== Exercise directions ==
Among the entries that follow, locate the line with "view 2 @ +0" and the line with "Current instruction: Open". Output those lines and all lines in between, exactly, minus the pictures.

== Recorded data ==
++++++

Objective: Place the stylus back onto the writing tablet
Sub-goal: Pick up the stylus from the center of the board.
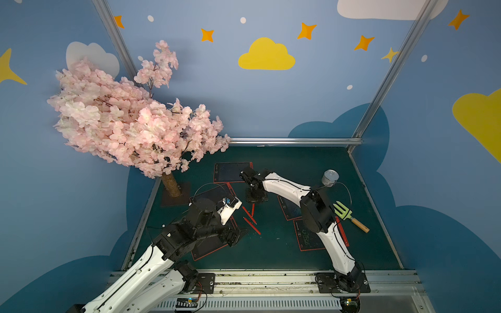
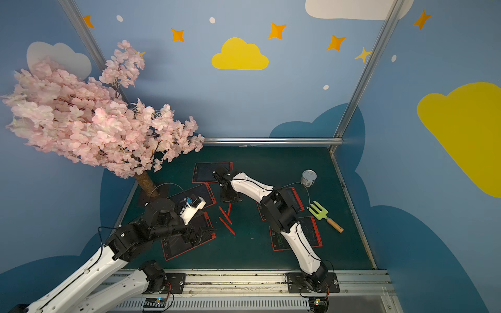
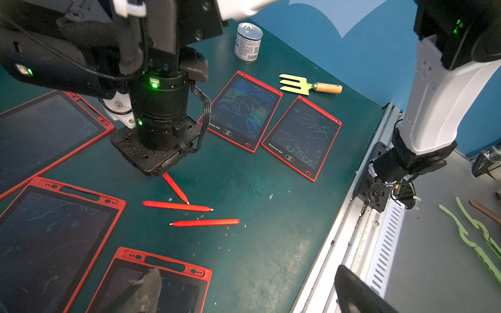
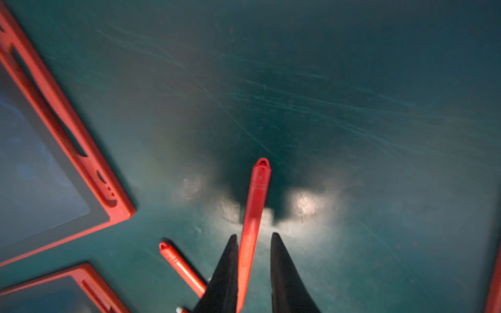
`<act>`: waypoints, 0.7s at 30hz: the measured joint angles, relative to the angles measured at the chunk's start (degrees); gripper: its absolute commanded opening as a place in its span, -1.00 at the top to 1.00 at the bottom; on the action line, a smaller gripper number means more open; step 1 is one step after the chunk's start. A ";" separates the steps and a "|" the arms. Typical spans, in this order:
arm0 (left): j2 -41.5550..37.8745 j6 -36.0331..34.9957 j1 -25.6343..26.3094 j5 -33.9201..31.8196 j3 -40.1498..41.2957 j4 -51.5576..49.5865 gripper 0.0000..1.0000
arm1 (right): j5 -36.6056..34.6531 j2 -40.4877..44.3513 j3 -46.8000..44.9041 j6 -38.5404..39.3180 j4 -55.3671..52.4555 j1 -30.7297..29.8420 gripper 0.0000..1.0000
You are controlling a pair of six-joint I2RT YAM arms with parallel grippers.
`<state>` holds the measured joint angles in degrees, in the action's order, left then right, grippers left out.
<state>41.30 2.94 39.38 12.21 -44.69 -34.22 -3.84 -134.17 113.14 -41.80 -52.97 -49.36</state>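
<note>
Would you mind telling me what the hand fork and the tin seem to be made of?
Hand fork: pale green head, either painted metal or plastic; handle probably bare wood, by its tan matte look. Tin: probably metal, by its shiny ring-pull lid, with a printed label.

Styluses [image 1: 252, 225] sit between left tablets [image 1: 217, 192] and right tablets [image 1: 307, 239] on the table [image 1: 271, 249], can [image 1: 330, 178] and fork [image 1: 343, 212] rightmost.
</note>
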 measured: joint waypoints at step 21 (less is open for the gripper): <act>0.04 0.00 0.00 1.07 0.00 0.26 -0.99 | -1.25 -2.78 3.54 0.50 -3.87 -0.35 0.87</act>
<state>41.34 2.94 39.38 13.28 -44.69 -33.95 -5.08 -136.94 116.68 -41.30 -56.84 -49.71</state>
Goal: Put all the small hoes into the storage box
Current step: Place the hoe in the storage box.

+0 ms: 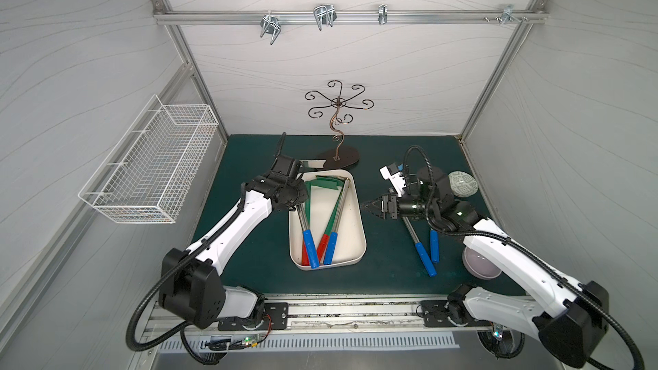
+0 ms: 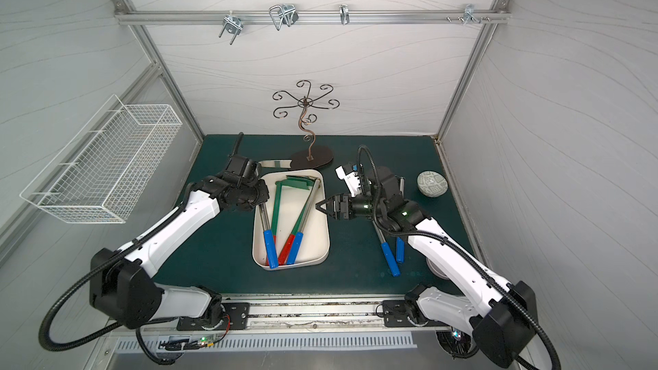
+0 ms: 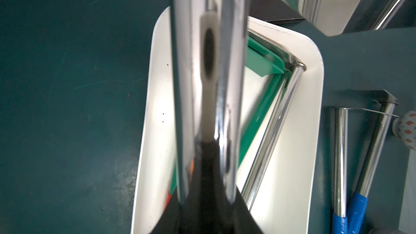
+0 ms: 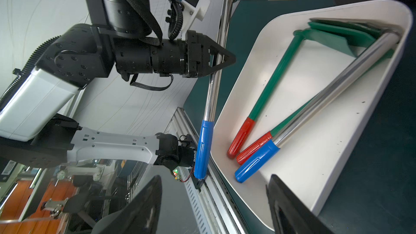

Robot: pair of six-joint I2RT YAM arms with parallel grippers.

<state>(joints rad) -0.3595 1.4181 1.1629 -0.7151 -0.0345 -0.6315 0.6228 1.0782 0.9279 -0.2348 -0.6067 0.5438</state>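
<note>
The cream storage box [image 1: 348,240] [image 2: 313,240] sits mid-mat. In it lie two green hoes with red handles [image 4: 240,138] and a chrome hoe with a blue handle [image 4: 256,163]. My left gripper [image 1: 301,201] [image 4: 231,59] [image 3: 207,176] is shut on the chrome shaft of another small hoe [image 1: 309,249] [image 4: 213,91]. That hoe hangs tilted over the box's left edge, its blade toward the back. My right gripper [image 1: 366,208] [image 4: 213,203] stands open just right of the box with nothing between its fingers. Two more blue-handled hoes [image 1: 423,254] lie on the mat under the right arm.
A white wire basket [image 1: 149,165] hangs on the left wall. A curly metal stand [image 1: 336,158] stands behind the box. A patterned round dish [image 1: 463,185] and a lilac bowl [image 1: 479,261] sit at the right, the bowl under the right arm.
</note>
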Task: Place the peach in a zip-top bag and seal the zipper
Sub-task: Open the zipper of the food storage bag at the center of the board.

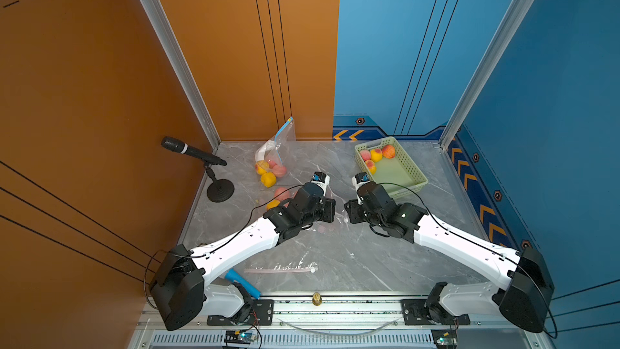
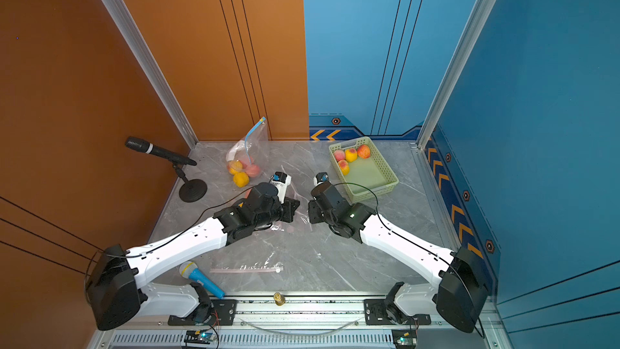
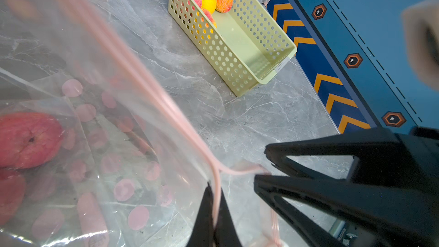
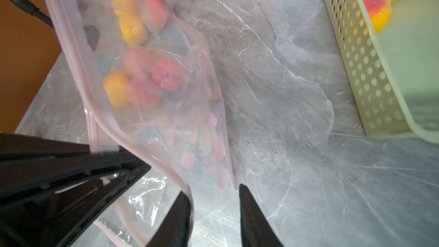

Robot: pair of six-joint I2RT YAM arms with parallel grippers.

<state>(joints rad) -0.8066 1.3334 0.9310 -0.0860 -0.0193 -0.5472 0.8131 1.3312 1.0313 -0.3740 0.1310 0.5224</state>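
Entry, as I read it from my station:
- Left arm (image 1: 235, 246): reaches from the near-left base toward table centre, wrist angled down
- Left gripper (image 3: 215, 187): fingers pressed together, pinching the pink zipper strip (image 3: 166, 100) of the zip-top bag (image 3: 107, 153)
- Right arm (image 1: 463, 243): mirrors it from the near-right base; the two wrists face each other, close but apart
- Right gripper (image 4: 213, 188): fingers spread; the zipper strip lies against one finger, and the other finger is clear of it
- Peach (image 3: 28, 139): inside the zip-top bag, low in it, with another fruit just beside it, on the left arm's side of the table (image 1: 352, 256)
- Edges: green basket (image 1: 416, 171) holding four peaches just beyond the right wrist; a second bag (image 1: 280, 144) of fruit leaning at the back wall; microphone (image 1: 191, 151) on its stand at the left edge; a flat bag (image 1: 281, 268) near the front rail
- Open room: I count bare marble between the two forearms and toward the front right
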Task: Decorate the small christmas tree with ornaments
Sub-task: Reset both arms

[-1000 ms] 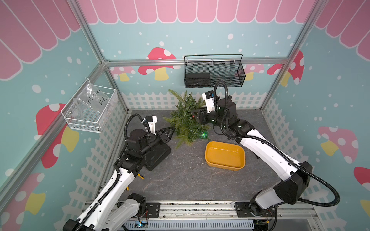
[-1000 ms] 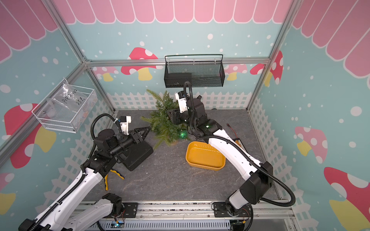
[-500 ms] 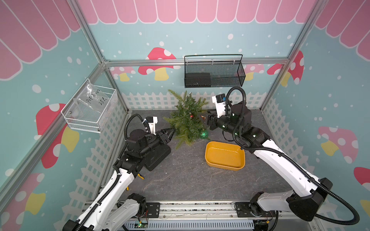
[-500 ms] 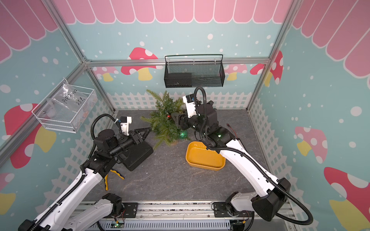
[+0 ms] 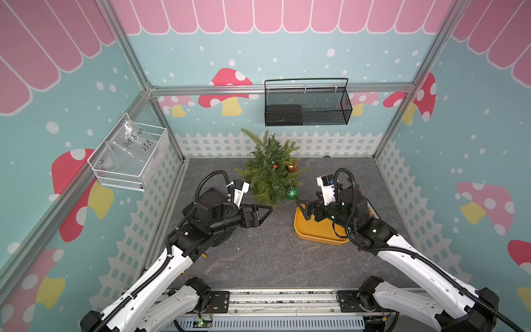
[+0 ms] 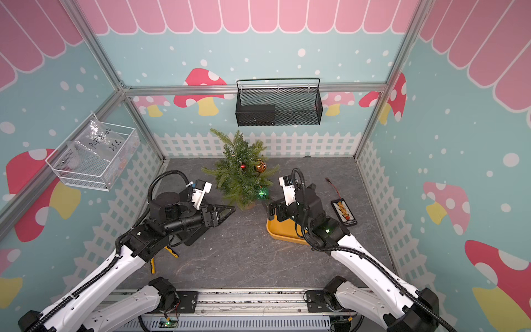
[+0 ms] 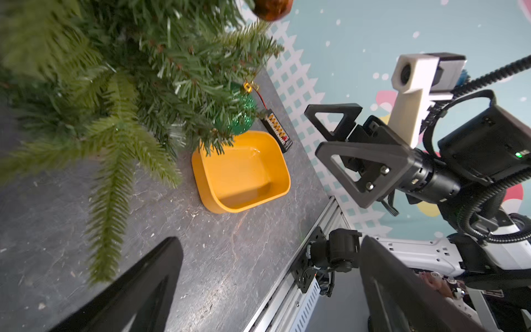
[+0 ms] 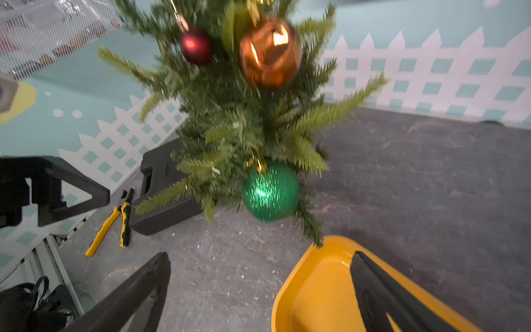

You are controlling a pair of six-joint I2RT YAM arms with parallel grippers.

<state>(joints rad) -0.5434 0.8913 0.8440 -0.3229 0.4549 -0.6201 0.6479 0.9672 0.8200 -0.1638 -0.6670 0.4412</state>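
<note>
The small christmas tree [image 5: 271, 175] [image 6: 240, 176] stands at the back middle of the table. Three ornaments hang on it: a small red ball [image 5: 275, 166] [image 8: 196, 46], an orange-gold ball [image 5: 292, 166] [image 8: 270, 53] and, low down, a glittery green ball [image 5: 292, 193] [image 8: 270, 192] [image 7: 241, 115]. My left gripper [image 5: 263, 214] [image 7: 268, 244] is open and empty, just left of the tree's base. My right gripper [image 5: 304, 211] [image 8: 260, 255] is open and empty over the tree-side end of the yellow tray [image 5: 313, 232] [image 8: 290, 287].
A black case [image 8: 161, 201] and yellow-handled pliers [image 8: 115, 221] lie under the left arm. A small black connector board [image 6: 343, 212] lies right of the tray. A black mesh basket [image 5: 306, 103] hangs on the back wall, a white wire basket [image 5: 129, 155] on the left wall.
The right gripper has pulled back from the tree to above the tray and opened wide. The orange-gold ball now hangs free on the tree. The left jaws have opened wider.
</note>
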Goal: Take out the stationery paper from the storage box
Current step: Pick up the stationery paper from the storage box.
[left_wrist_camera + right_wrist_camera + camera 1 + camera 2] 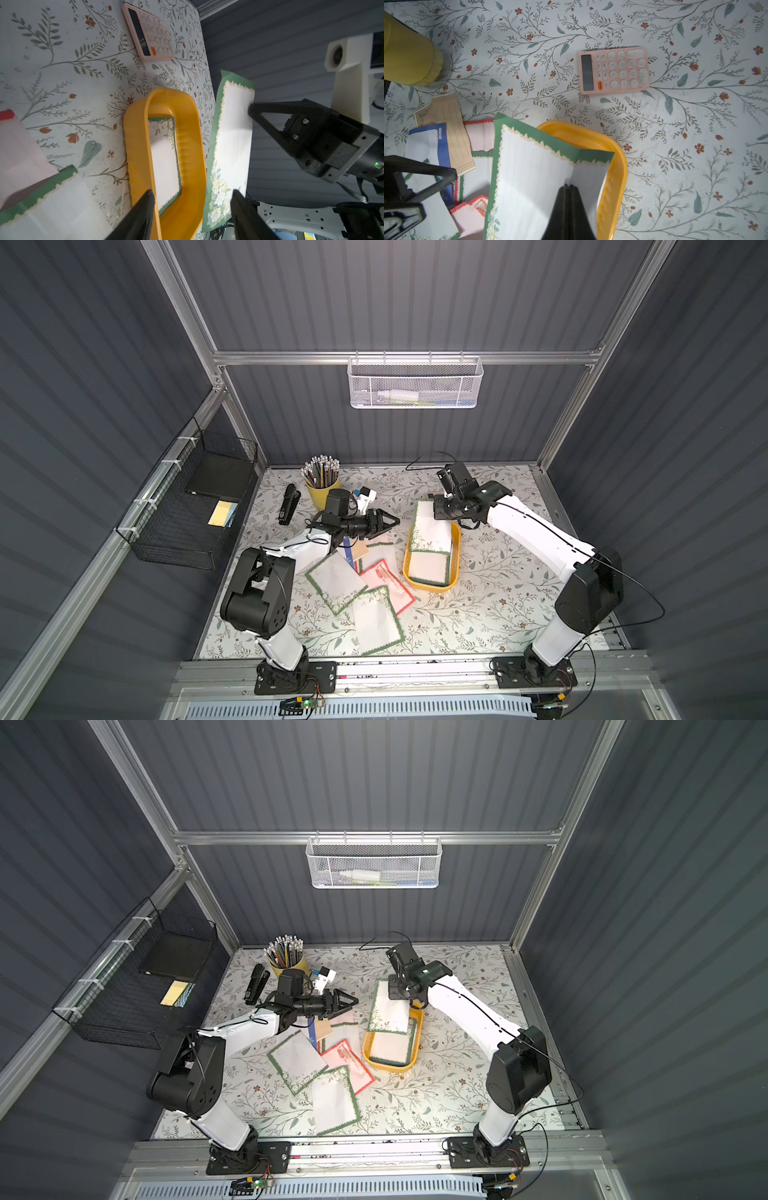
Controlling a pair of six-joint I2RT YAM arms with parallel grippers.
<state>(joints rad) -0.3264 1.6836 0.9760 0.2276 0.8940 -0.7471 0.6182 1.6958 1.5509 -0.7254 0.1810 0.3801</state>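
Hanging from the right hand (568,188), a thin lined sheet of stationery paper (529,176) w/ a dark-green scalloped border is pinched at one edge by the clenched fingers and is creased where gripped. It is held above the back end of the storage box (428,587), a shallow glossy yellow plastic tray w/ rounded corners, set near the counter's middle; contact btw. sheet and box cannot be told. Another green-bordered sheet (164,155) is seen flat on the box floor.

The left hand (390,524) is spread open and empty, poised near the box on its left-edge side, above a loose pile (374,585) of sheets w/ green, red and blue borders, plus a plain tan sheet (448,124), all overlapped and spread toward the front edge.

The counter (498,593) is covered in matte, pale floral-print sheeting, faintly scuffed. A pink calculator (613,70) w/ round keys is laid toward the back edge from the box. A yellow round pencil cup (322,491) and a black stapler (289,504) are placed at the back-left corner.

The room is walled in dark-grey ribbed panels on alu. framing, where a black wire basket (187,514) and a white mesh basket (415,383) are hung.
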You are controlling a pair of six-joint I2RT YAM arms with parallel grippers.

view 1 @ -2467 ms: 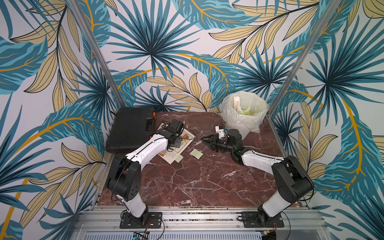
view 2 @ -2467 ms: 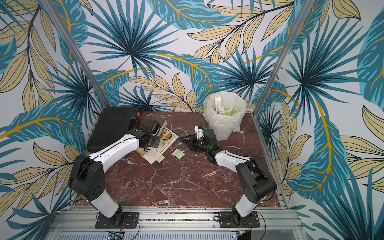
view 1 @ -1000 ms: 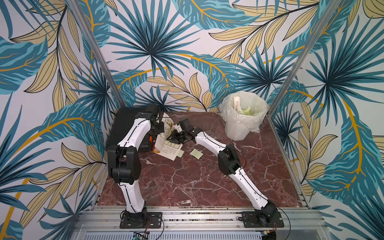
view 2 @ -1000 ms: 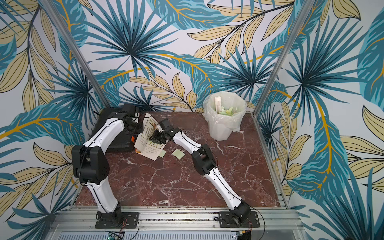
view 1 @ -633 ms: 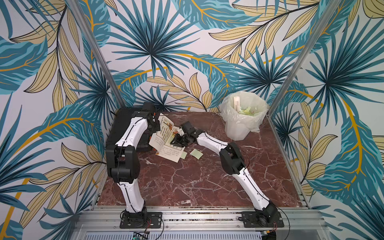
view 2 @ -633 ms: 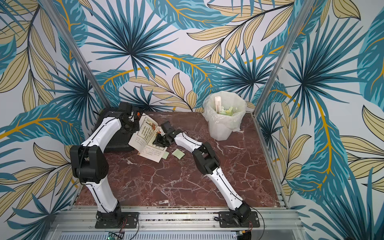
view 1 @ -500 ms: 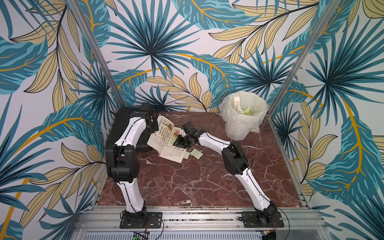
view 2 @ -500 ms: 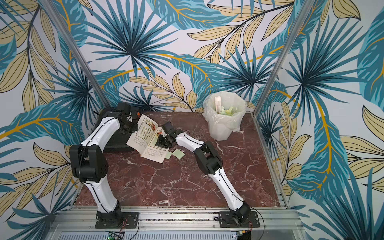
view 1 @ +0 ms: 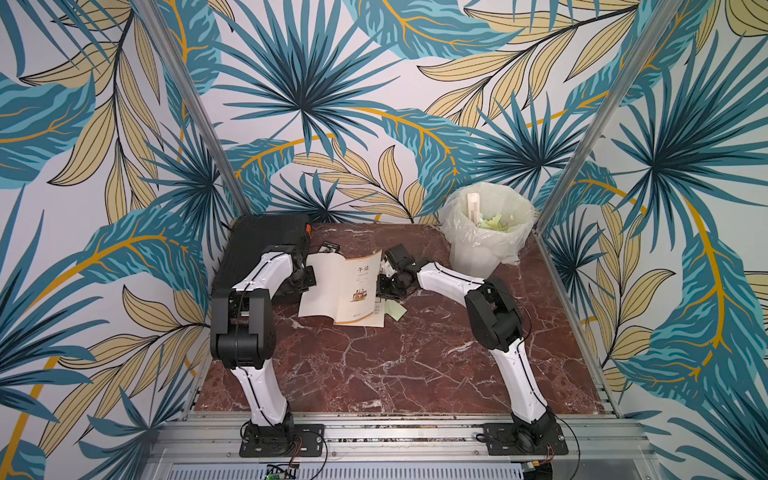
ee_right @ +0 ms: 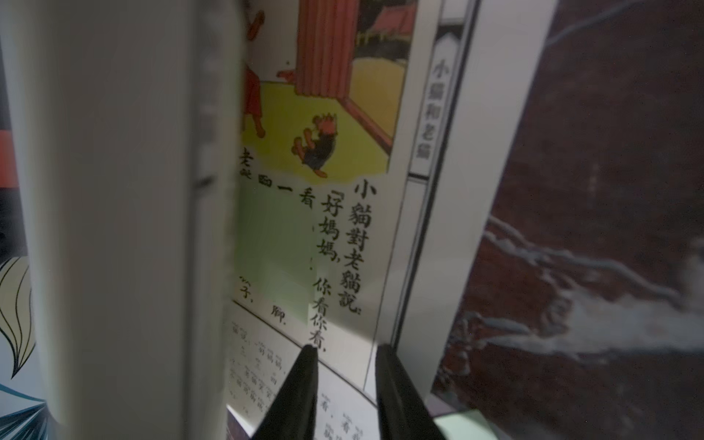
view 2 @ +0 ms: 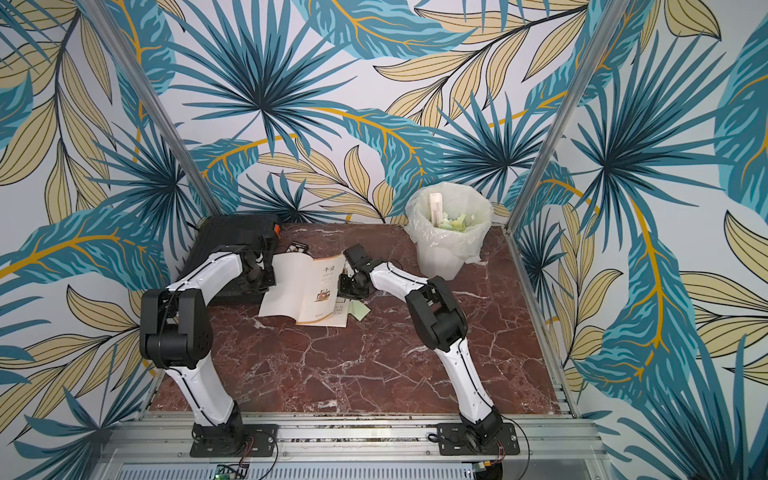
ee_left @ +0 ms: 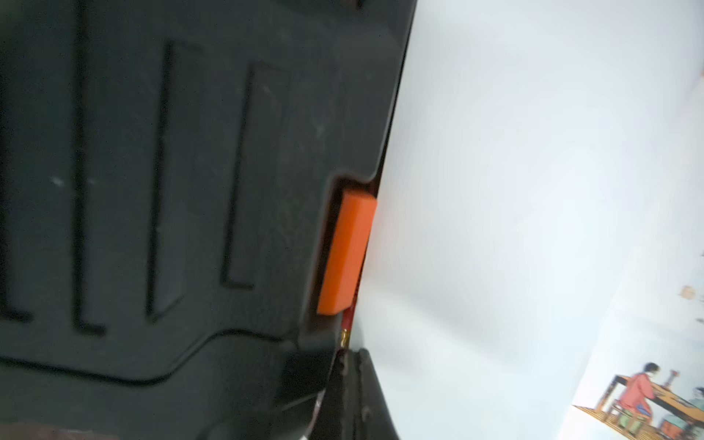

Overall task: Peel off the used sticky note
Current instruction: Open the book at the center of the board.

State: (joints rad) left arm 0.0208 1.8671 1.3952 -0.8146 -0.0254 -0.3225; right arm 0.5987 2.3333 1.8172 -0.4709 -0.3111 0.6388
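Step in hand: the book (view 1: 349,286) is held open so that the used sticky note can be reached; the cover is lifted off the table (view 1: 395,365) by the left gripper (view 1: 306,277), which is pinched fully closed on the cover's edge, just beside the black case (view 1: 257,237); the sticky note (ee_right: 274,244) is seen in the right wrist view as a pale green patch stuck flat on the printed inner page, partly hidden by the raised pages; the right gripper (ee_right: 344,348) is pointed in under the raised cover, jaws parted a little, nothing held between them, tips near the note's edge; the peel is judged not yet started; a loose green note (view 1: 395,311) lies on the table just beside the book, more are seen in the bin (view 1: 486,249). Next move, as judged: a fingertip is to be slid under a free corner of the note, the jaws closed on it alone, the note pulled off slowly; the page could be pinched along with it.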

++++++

== Answer to this task ==
view 2 @ +0 ms: 
ee_left @ +0 ms: 

Overall task: Peel off the used sticky note
Current instruction: Open the book at the center of the board.

The answer has been given, and the exercise is complete.